Exercise details: Write every line below out again, exactly as given, but leave out the pictures.

[Start of section]

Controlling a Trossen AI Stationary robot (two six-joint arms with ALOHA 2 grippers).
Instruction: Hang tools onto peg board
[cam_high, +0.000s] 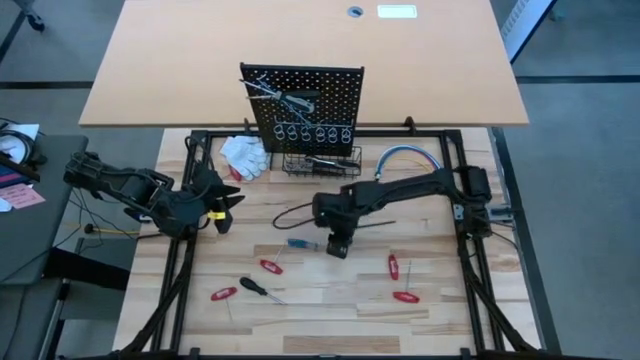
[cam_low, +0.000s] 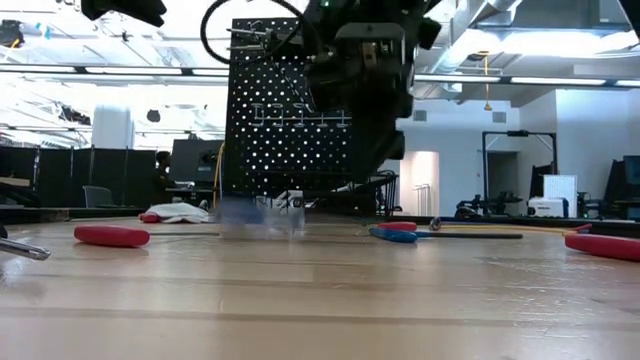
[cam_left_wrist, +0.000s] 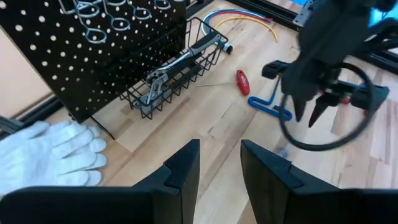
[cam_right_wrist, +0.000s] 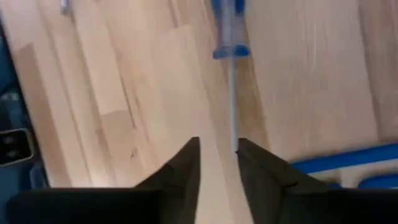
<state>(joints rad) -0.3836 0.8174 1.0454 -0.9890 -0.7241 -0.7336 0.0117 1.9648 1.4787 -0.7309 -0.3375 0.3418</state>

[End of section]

Task response:
Controlling a Trossen AI Stationary robot (two six-joint arms with ALOHA 2 grippers).
Instruction: Hang tools onto peg board
[cam_high, +0.000s] 
[cam_low, +0.000s] 
[cam_left_wrist, +0.000s] 
[cam_right_wrist, +0.000s] 
<state>(joints rad) -0.3836 0.8174 1.0454 -0.9890 -0.7241 -0.7336 0.0117 1.9648 1.4787 -0.7309 -0.3375 0.3418</state>

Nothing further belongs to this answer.